Working from the entries below, give again each line from the first through the one containing "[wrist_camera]", exactly and with nothing else.

►

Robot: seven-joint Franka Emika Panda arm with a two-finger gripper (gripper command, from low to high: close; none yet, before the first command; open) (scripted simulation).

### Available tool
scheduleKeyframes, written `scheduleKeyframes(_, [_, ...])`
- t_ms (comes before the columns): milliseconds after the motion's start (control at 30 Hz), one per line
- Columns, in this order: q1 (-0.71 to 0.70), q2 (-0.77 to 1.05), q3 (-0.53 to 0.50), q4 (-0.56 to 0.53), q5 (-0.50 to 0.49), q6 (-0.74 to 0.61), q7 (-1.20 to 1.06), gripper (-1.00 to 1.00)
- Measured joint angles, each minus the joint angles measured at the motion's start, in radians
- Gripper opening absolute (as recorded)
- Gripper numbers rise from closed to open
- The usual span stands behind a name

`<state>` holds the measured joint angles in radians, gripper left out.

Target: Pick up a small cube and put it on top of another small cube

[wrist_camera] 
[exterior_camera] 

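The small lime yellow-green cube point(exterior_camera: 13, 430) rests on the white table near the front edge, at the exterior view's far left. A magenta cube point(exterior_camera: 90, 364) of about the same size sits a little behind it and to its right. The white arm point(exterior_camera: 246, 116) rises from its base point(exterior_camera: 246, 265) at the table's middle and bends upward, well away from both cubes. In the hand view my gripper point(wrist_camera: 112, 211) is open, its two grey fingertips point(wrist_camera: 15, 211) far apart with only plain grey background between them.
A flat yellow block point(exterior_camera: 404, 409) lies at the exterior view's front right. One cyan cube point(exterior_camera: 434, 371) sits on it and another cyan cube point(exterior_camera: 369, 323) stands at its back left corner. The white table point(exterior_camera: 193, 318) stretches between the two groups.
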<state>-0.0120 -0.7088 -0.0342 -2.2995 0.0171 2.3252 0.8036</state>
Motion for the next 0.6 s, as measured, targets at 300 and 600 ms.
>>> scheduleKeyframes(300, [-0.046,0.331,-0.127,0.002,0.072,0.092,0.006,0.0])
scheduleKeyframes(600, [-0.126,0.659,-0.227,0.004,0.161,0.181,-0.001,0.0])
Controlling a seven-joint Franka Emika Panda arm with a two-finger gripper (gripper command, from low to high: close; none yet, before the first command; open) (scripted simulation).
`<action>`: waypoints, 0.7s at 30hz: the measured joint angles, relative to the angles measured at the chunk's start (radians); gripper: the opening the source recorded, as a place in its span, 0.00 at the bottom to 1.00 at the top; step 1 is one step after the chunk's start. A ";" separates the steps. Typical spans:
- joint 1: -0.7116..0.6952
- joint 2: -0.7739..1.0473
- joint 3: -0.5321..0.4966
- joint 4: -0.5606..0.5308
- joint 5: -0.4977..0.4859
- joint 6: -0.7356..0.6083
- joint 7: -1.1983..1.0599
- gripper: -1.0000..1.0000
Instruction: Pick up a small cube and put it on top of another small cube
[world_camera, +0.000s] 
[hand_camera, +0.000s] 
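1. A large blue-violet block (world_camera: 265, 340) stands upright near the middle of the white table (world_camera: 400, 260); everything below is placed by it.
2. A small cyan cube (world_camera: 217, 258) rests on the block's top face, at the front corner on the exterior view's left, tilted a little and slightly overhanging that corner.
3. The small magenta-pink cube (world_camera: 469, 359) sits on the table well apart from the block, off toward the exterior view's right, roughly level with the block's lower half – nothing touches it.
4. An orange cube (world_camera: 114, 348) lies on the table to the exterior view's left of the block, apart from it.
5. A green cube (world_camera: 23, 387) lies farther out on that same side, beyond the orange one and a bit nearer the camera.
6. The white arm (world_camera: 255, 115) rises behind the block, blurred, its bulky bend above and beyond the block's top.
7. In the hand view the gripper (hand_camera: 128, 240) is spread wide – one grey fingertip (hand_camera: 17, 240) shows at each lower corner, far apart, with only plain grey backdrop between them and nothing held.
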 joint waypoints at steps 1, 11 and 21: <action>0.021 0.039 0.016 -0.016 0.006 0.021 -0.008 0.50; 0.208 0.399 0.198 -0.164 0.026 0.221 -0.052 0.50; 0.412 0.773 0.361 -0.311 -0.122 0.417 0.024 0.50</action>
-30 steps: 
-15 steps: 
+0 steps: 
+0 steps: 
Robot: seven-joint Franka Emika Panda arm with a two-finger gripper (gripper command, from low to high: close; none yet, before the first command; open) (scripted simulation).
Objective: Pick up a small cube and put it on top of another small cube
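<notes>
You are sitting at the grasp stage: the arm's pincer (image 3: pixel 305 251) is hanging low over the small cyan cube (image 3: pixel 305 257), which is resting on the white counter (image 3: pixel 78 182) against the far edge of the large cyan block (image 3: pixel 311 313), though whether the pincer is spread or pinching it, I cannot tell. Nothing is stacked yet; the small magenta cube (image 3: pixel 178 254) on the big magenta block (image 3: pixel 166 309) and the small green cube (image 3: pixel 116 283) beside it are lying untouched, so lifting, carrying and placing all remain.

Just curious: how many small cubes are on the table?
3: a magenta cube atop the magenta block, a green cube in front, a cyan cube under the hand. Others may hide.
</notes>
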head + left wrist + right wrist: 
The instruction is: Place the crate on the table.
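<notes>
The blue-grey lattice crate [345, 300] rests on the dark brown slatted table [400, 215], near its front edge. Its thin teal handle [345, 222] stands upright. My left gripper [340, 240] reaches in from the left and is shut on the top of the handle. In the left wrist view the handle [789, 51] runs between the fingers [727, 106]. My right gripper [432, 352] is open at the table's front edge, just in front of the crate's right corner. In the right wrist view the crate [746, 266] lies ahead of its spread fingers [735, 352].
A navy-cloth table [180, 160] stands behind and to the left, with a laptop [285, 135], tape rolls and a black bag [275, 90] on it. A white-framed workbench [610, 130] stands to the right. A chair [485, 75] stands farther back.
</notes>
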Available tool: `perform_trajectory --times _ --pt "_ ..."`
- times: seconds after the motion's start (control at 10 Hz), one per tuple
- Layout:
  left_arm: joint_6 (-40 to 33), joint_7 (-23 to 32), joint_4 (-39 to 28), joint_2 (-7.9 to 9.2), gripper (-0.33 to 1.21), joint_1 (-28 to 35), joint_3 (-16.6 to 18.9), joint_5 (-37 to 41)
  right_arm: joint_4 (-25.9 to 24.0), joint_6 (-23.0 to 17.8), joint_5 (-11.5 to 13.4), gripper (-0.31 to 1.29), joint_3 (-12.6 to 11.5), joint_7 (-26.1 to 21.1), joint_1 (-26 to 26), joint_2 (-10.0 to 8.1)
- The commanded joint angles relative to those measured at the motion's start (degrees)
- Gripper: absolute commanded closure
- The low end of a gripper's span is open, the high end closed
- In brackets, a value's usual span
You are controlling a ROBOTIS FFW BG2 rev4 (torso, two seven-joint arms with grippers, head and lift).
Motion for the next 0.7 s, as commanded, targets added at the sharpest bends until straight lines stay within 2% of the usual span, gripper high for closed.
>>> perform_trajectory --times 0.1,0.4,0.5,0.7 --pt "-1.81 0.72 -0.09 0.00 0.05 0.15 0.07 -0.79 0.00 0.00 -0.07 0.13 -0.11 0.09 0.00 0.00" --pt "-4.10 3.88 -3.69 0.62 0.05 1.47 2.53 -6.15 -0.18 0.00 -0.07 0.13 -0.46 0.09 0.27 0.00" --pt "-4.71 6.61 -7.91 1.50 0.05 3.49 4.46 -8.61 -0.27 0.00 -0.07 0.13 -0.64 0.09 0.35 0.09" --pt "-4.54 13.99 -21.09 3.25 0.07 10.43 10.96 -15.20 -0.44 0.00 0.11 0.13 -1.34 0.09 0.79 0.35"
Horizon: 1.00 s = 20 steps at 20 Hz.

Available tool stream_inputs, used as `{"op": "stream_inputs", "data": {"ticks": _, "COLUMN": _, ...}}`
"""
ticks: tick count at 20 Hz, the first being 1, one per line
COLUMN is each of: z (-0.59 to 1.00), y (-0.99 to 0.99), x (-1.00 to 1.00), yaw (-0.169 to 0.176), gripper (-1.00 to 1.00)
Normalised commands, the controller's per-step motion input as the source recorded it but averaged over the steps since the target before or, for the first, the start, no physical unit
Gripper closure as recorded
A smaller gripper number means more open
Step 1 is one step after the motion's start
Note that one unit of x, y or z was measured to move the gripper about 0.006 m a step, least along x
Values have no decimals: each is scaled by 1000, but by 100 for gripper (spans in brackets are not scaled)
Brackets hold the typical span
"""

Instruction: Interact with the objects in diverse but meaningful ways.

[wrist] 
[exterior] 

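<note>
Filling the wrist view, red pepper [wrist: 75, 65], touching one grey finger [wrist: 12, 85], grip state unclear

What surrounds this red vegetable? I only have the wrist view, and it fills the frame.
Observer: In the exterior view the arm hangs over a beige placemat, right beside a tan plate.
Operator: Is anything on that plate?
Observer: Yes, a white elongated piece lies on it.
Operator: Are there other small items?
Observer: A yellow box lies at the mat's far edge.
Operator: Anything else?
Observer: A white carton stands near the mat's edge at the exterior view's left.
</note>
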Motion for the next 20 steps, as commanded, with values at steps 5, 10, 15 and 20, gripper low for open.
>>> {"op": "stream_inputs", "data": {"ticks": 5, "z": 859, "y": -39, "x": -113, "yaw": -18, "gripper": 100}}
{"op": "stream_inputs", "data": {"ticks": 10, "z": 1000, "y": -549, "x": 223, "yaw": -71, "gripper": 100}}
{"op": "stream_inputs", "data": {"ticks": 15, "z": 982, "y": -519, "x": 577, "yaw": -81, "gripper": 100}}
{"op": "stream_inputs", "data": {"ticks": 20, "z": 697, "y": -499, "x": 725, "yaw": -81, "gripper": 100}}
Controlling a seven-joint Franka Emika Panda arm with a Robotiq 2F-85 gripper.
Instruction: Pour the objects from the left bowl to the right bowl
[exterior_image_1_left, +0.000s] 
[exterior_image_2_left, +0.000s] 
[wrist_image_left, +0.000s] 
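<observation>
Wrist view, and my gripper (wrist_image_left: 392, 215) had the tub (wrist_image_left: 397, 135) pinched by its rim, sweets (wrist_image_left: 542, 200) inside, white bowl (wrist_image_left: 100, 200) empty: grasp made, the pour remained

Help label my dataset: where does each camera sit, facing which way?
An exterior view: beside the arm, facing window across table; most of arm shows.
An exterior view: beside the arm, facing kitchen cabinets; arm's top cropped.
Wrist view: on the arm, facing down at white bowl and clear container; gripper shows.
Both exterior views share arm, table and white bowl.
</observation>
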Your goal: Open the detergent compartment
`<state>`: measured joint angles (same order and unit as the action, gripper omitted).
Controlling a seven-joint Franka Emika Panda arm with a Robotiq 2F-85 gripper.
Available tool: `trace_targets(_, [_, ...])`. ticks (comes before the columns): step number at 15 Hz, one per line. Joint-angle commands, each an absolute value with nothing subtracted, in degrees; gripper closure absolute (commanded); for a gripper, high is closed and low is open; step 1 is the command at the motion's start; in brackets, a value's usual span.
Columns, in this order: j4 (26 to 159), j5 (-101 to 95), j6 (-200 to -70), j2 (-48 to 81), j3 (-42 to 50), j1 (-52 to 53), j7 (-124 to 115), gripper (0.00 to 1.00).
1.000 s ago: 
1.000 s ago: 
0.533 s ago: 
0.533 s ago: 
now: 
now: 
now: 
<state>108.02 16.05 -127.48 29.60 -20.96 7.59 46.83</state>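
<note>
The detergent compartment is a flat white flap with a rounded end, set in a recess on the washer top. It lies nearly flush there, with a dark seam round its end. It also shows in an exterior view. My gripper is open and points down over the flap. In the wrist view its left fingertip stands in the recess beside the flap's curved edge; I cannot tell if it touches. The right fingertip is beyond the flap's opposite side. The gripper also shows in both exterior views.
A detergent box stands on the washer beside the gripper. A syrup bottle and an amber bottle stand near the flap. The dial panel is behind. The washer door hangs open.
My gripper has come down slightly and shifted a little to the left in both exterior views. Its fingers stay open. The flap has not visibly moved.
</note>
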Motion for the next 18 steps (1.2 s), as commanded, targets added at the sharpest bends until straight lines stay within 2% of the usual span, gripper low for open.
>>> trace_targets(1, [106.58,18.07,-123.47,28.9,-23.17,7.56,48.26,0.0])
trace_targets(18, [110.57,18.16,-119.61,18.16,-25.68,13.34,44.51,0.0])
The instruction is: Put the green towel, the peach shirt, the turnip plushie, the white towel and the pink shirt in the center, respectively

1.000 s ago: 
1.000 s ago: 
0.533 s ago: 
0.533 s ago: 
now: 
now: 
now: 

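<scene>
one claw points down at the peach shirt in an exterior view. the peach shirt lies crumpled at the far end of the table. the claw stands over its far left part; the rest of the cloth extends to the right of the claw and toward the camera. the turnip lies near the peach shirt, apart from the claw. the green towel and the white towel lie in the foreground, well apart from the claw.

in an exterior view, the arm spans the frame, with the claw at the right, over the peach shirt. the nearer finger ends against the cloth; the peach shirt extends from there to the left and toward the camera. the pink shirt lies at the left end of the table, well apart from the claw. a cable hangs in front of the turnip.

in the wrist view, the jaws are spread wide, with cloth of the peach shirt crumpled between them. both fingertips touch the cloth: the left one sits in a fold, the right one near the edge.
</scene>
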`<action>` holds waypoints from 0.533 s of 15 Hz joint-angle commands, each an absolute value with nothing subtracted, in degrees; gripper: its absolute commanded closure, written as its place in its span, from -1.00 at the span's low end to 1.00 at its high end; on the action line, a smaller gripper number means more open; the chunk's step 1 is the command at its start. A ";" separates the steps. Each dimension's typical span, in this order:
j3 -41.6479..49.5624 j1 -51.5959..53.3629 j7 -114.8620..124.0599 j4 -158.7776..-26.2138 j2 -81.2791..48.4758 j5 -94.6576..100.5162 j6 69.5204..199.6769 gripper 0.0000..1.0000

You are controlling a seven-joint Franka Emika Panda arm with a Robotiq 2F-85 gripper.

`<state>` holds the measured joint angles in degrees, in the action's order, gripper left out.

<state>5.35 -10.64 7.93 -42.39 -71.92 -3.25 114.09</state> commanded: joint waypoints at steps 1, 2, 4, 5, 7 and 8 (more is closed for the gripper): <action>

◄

• RESPONSE TO THIS EXERCISE:
Robot: seven-joint Franka Emika Panda arm with a two-finger gripper (gripper command, from low to high: close; none yet, before the first command; open) (scripted simulation).

### Available tool
scheduleKeyframes, written `scheduleKeyframes(_, [_, ...])`
- t_ms (comes before the columns): milliseconds after the motion's start (control at 30 Hz), one per line
- Columns, in this order: q1 (-0.71 to 0.70), q2 (-0.77 to 1.05), q3 (-0.53 to 0.50), q4 (-0.56 to 0.53), q5 (-0.50 to 0.49), q6 (-0.74 to 0.61), q7 (-1.20 to 1.06), gripper (-1.00 to 1.00)
- Measured joint angles, each minus the joint angles measured at the motion's start, in radians
- Gripper opening absolute (as recorded)
- Gripper numbers rise from closed to open
- The usual span stands behind a name

`<state>` holds the measured joint angles in radians, gripper left out.

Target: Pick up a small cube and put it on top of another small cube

[wrist_camera] 

Here the work on this exercise is complete.